Это были тела, с которых грабители сняли одежду. Большинство оказалось попорчено стервятниками. Волк оторвался от пожирания трупа, нутром почуял опасность, исходящую от «художника», и предпочел по-тихому скрыться.

Совсем скоро он все узнает. Готовый в любой момент отразить нападение, «художник» исследовал все восемьдесят тел кавалеристов и туземцев. Плюс тела двух своих товарищей — он обнаружил их на наблюдательных постах.

Восемьдесят два трупа.

Он предположил, что бандиты забрали с собой тела тех двоих, что пытались его убить, но даже в этом случае трупов должно было оказаться восемьдесят пять: включая одноногого старика, сморщенную старушку и маленькую девочку. Но тел этих троих «художник» нигде не видел.

Туги.

Но эта версия не имела смысла. Каким образом увечный старик, сгорбленная старуха и совсем еще ребенок могли бесшумно одолеть восемьдесят человек, половина которых — закаленные в боях солдаты?

Стараясь не замечать поднимающегося над залитой лунным светом равниной все более отчетливого запаха смерти, «художник» осматривал трупы и силился определить, что же убило всех этих людей. Но лишь в двух случаях причина смерти была очевидна: у обоих его товарищей на горле имелись характерные следы, свидетельствующие об удушении. Что же касается остальных, то — не считая того, что натворили волки и стервятники, — на их телах не было никаких повреждений.

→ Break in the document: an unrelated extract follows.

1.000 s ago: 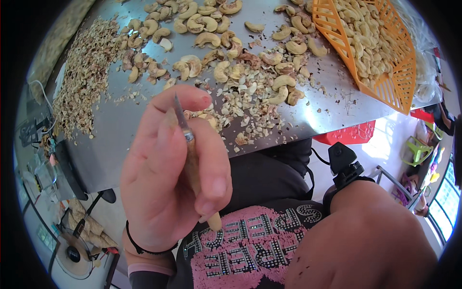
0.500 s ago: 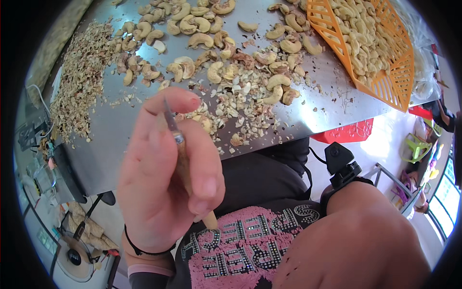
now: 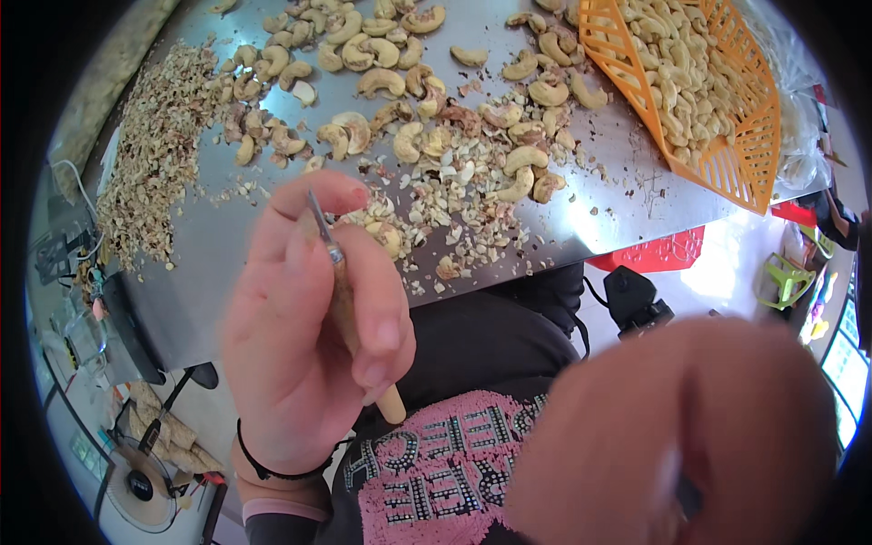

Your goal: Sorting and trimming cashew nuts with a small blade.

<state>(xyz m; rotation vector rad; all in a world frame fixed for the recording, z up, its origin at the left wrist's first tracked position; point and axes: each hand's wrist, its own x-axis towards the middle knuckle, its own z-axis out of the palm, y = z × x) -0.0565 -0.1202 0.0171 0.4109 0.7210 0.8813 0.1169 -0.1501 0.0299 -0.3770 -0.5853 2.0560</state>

Как такое возможно? Такое впечатление, что все восемьдесят человек просто уснули и больше не проснулись.

Уснули? Внезапно «художника» осенило. Он понял, что произошло в лагере. Чертов одноногий, засушенная старуха и девчонка отравили пищу, готовившуюся на ужин, — возможно, подсыпали отраву в котелки, в которых кипятили воду для чая. Они должны были быть мастерами в этом деле, потому что никто ничего не заметил. После того как яд сработал, был подан условный сигнал: тройной звон колокольчика. Остальные члены банды проникли на территорию лагеря и принялись собирать добычу. «Художнику» и двум его товарищам удалось избежать отравления по одной-единственной причине: они не стали дожидаться ужина, а запаслись бисквитами и, пользуясь царящей вокруг суетой, незаметно покинули место стоянки, чтобы занять удобные наблюдательные позиции.

Значит, яд.

Точно!

«Художник» отполз прочь от поля смерти. Потом согнулся в три погибели и пробежал таким манером несколько миль. Только тогда он почувствовал себя в относительной безопасности и выпрямился. К тому времени взошло солнце, и «художник» весь взмок от жары. Наконец он был вынужден сбавить скорость; съел на ходу несколько бисквитов и вскоре снова побежал. Иногда он останавливался, чтобы поспать, но недолго. Любой ценой необходимо было добраться до следующего опиумного каравана. Он не мог всецело полагаться на то, что туги и в следующий раз дождутся, когда караван достигнет плато. Бандиты вполне способны сменить тактику и совершить нападение раньше.